Sur l’image de Facebook et les critiques massives

Le PDG se fait quelque peu fataliste quand il aborde la question de l’image. L’équation est selon lui très simple : au vu de la concentration que représente Facebook, les critiques sont inévitables. « Les gens vont se servir de la position de l’entreprise et la mienne pour nous critiquer. Je pense que c’est, à un certain degré, quelque chose de normal que nous devons simplement gérer et s’attendre à voir arriver », estime Zuckerberg.

Il pense quand même que la structure, telle qu’elle existe aujourd’hui, a « bien servi la communauté ». « Mais nous subirons beaucoup de critiques. Que ce soit à cause de ça ou de la concentration des grandes entreprises en général, je pense que nous devons assimiler que si ce n’était pas ça, ce serait quelque chose d’autre », ajoute-t-il.

Il reconnait toutefois que les inquiétudes actuelles sont légitimes et que, quel que soit le débat, Facebook doit s’y « engager humblement ».

Il explique également que s’il est « toujours concentré davantage sur la substance […] et un peu moins sur la perception », l’entreprise n’a « plus ce luxe désormais ». Pourquoi ? Parce que « les critiques les plus dévastatrices » touchent aux motivations, pas à la substance. « Donc soit on s’en fiche parce qu’on tient juste à faire de l’argent, parce qu’on est une entreprise. Soit on se fiche de certains problèmes parce que nous sommes partiaux », résume le PDG.

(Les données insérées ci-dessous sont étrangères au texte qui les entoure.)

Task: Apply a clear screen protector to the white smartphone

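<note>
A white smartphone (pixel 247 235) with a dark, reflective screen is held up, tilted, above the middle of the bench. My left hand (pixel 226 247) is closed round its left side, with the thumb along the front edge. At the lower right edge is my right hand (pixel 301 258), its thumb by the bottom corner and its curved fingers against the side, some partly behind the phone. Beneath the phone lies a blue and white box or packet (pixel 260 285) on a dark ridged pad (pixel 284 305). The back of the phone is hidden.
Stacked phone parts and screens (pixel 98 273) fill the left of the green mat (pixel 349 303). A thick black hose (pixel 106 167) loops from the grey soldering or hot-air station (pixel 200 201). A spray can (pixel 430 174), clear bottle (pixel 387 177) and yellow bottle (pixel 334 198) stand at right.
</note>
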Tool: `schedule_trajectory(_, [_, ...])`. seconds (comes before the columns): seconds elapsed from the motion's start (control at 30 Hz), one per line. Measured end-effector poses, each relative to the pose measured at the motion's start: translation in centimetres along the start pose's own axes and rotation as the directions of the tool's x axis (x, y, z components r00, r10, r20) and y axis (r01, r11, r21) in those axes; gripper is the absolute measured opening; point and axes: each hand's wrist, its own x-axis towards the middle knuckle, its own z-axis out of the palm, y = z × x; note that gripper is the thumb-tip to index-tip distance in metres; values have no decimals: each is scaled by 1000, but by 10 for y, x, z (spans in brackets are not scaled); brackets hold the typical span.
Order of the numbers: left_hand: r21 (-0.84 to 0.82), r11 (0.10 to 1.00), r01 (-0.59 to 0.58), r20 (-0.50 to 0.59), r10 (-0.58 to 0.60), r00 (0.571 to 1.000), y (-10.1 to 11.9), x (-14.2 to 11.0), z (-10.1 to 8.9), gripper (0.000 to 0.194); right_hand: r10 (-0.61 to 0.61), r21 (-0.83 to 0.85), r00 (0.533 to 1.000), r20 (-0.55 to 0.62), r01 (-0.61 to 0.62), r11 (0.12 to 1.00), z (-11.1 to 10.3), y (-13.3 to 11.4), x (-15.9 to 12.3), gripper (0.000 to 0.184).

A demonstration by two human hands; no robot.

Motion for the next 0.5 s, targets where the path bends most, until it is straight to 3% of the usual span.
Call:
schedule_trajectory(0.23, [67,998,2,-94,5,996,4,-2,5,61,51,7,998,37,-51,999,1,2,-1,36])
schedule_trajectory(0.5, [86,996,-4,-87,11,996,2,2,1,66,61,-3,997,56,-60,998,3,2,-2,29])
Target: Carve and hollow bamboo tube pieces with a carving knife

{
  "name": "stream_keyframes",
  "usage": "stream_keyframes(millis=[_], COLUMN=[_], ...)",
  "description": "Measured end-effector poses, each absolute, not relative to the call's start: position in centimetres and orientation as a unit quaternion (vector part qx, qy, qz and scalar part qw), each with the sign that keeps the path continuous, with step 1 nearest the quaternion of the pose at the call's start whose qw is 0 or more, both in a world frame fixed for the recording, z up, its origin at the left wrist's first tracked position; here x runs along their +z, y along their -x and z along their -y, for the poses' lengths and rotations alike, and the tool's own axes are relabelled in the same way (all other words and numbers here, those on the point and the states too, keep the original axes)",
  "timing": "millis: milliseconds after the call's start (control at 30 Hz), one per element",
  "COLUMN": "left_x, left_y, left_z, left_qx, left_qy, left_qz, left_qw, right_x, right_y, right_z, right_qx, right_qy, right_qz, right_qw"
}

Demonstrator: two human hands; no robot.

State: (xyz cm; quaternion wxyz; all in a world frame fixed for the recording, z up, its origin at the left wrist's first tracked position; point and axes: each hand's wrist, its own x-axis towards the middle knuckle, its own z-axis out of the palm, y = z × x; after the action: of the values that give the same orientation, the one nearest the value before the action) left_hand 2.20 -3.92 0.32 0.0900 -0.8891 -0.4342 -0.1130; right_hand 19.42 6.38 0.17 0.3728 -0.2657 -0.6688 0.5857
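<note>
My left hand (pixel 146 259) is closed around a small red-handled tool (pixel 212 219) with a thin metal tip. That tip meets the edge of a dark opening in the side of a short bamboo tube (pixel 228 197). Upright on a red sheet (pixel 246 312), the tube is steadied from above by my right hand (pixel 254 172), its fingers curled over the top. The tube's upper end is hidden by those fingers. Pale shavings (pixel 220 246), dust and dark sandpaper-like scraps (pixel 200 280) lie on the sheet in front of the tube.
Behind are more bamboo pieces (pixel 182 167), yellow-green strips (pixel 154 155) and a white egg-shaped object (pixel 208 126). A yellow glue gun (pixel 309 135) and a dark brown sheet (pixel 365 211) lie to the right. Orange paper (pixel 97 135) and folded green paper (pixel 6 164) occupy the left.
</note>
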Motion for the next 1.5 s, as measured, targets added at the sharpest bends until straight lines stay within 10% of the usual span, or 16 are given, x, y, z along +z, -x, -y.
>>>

Estimant qu’il est « dur de briser ces perceptions », il indique aux employés qu’ils ont un rôle à jouer dans leur entourage. Ce constat fait suite à leur demande récurrente sur la position à adopter quand ils sont face à des personnes ayant une mauvaise image de Facebook.

Il leur propose donc d’être des « ambassadeurs » de l’entreprise, mais à leur entière discrétion. Il pousse néanmoins en ce sens : « Dans les conversations que j’ai, même avec nos plus gros critiques, je trouve juste que s’asseoir, parler aux gens et leur faire savoir que nous nous sentons concernés par les problèmes, qu’il y en a et que vous travaillez à les résoudre... je pense que ça fait une grande différence ».

Au sujet des transcriptions publiées par The Verge

Mark Zuckerberg n’a pas cherché à nier le moindre de ses propos ni même n’a affiché de surprise. Dans une publication sur Facebook hier matin, le patron du réseau social rappelle qu’il fait ce genre de session questions/réponses avec des employés, qui peuvent « demander n’importe quoi ». il dit « partager ouvertement » ce qu’il pense « sur tous les types de projets et problèmes ».

Il rappelle qu’il y a déjà eu des fuites et n’hésite pas à donner lui-même le lien vers l’article de nos confrères. On peut dès lors se poser la question de l’adaptation de ses réponses à la perspective d’une « fuite » si ces sessions se mettent à fuiter régulièrement. Le discours franc et ouvert pourrait laisser place à un exercice de communication plus classique.